Малышка говорила и говорила, перекашивая сведенный от холода рот, боясь, что ее не станут слушать или просто прибьют сейчас на этом месте. Страх так и выплескивался из ее глаз, она боялась его, такого большого и крутого.
– Я узнала вас. Это вы с Чембой сожгли рыбный магазин. Я была в ту ночь в конфетном киоске и не спала, я все видела.
Вот это номер, воистину неисповедимы твои пути, господи, не знаешь где проколешься. Ах, соплячка, решила его шантажировать, а сама боится до смерти. Он спросил, а лучше бы промолчать и просто уйти. Ответ потряс, и ему расхотелось жить. А как он мог не спросить, чего она хочет? А она твердила скороговоркой и без его вопроса.
– Ну, стукни меня, стукни, ведь ты такой большой. Стукни. Убей, а то я все расскажу про тебя, – она не отпускала рукав его куртки, пыталась трясти, и сама моталась на этом рукаве тоненьким стебельком.

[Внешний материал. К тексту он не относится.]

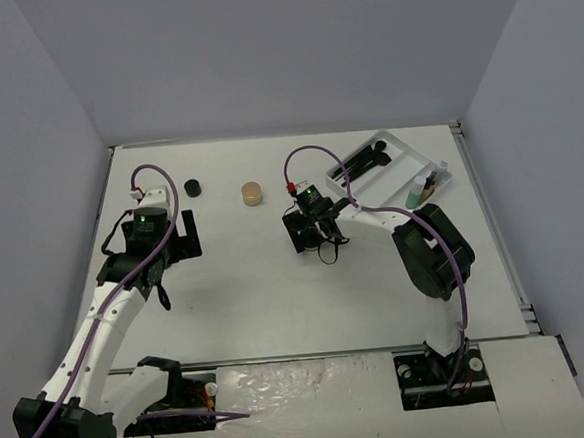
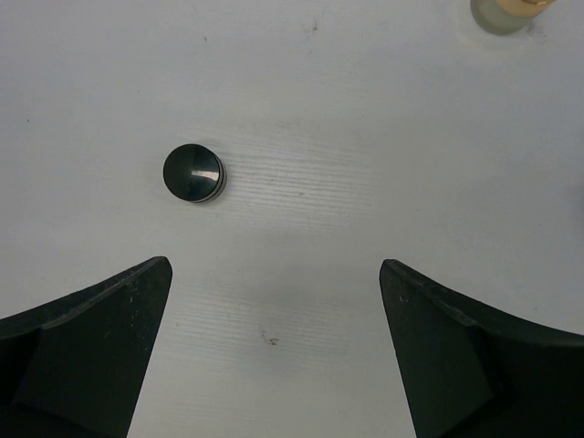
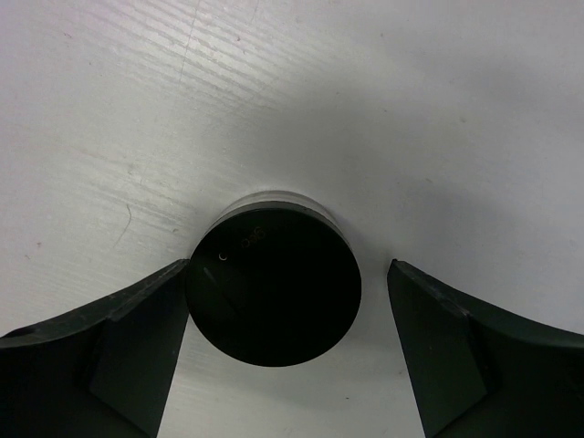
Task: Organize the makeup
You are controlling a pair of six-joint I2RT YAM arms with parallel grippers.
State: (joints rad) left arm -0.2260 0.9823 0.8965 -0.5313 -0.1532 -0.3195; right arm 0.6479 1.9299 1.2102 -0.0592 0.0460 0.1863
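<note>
My right gripper (image 3: 289, 269) is open around a black round pot (image 3: 274, 287) standing on the table. Its left finger touches the pot and its right finger (image 3: 447, 338) stands a little apart from it. In the top view the right gripper (image 1: 311, 234) hides that pot. My left gripper (image 2: 275, 263) is open and empty above bare table. A smaller black pot (image 2: 193, 172) stands ahead of it to the left, also seen in the top view (image 1: 194, 187). A tan round jar (image 1: 252, 193) stands between the arms and shows at the left wrist view's top edge (image 2: 506, 11).
The white divided tray (image 1: 420, 150) lies at the back right. It holds thin black brushes (image 1: 363, 161), a green bottle (image 1: 414, 198) and a tan bottle (image 1: 428, 184). Grey walls close the table on three sides.
</note>
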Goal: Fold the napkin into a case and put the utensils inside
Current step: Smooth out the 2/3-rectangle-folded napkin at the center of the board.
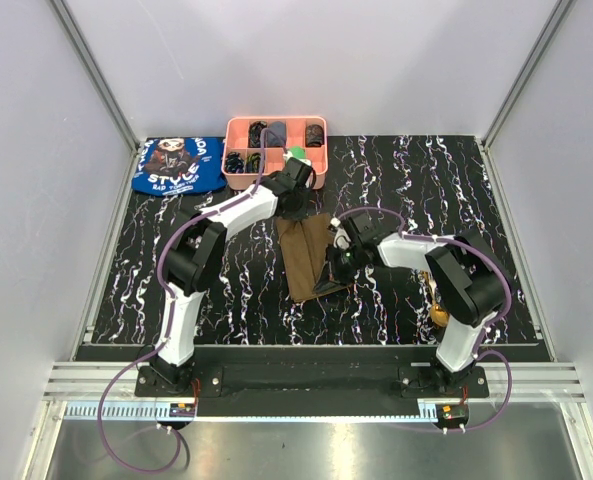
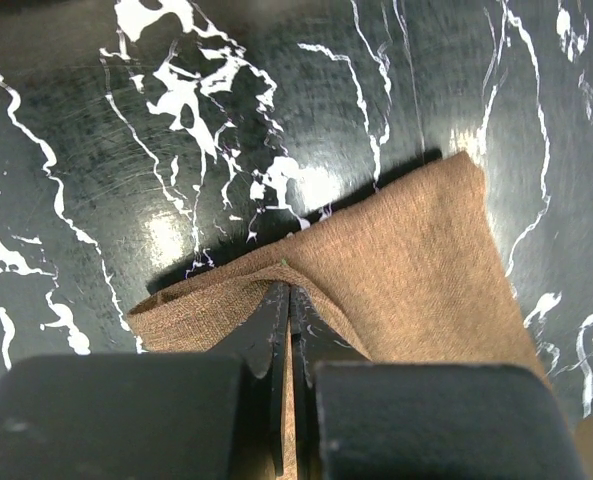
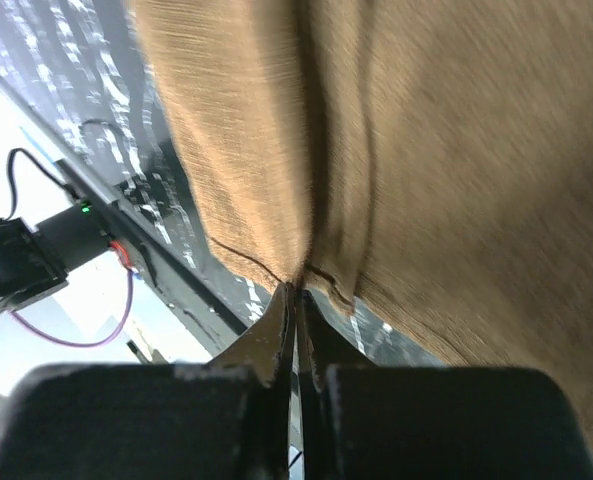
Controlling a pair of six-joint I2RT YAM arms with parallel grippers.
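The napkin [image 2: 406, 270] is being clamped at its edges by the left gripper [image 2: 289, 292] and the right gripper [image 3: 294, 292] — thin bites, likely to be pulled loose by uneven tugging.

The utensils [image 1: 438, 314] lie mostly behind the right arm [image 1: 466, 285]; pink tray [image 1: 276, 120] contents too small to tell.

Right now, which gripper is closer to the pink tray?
Left. The left gripper holds the napkin at its far edge, just before the pink tray; the right gripper holds its right side, farther away.
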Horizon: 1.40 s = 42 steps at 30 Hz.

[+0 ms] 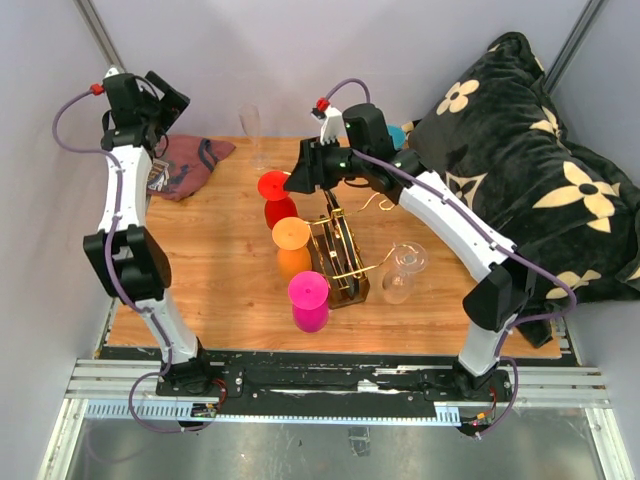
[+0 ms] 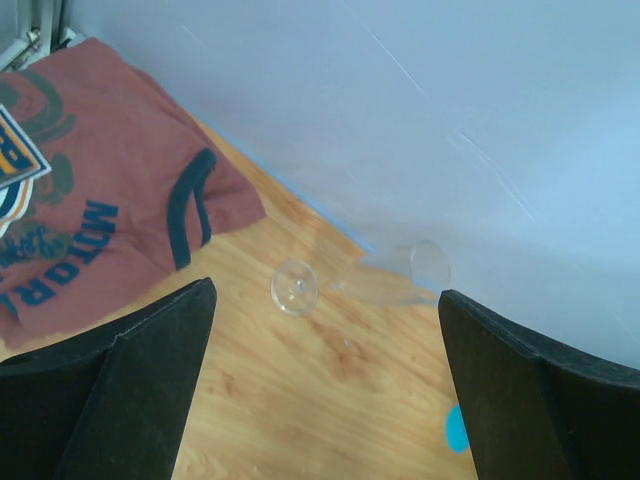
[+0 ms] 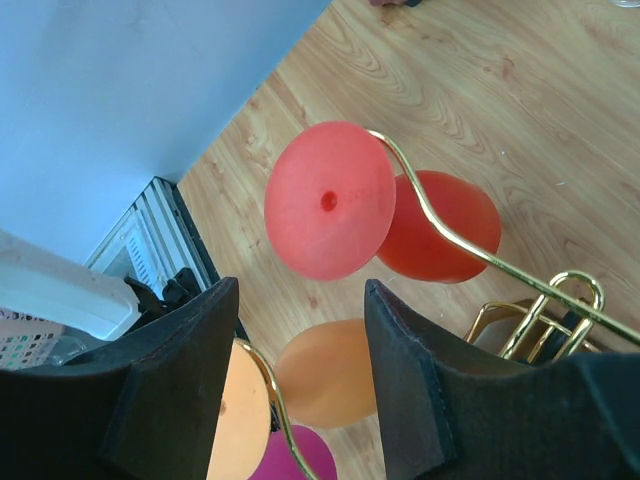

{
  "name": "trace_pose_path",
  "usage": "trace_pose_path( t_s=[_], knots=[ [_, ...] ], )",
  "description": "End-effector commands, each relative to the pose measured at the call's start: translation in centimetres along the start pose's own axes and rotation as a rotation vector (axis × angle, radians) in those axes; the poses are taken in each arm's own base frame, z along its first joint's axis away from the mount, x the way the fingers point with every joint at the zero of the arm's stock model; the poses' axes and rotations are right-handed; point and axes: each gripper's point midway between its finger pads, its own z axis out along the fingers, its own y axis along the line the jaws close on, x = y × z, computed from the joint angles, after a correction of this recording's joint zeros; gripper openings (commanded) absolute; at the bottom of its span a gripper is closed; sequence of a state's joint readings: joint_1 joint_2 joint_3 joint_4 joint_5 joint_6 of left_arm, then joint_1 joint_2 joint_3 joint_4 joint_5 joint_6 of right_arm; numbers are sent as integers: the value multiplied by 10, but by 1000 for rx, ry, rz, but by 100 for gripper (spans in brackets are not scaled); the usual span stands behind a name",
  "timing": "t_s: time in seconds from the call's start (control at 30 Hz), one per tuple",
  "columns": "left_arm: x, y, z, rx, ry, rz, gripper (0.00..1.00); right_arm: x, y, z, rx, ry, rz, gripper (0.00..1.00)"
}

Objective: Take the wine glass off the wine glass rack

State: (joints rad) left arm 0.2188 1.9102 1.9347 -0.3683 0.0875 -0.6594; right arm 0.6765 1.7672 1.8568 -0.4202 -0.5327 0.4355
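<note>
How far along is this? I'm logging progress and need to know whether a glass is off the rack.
Done: nothing yet; the red glass, orange glass and pink glass all hang on the rack. In hand: the right tool is open, lined up on the red glass's foot, not gripping. To do: close, slide it off the wire arm, set it down.

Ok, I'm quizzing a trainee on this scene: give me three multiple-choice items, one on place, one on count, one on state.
1. What lies at the table's far-left corner? A. a shirt B. a bottle C. a plate
2. How many coloured glasses hang on the rack? A. two B. three C. five
3. The right tool is: A. open B. shut on a glass C. out of view
Answers: 1 A, the shirt lies there; 2 B, red glass, orange glass, pink glass; 3 A, its fingers stand apart.
</note>
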Motion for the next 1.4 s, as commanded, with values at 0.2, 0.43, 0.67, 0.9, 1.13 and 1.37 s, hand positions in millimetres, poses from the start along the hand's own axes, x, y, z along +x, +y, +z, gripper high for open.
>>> trace_pose_path(
  t_s=[0.2, 0.43, 0.67, 0.9, 1.13, 1.37],
  knots=[
    [33, -26, -75, 107, 88, -13, 100, -16, -12, 14, 35, -7, 11, 53],
    [34, -42, -118, 194, 67, -23, 100, -8, -24, 24, 61, 22, 11, 51],
    [30, -49, -144, 226, 39, -9, 100, -3, -23, 33, 28, 45, 19, 44],
    [35, -47, -148, 231, 48, -6, 100, -4, -11, 33, -44, 41, 24, 26],
    [41, -43, -148, 226, 65, -4, 100, -6, -1, 28, -103, 24, 59, 5],
    [43, -44, -154, 235, 68, 2, 100, -15, -9, 16, -110, -31, 84, 1]
  ],
)
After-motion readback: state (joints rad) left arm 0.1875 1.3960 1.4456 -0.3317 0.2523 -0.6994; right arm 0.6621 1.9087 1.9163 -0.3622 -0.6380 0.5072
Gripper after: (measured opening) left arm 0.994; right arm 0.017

И Васек, ошалевший от этого ужаса, еще ничего не осознав, просто понял, надо помочь этому бедному человечку. Он скинул свою меховую куртку, укутав это беспризорное чудо, снял с нее морковную кепочку, нахлобучив на самые глаза девчонки свою вязаную черную шапочку. И под удивленный взгляды редких покупателей в это холодное утро, слегка подталкивая в спину свою новую знакомую, повел ее в китайский ресторанчик, оборудованный неподалеку в двух двадцатифутовых контейнерах.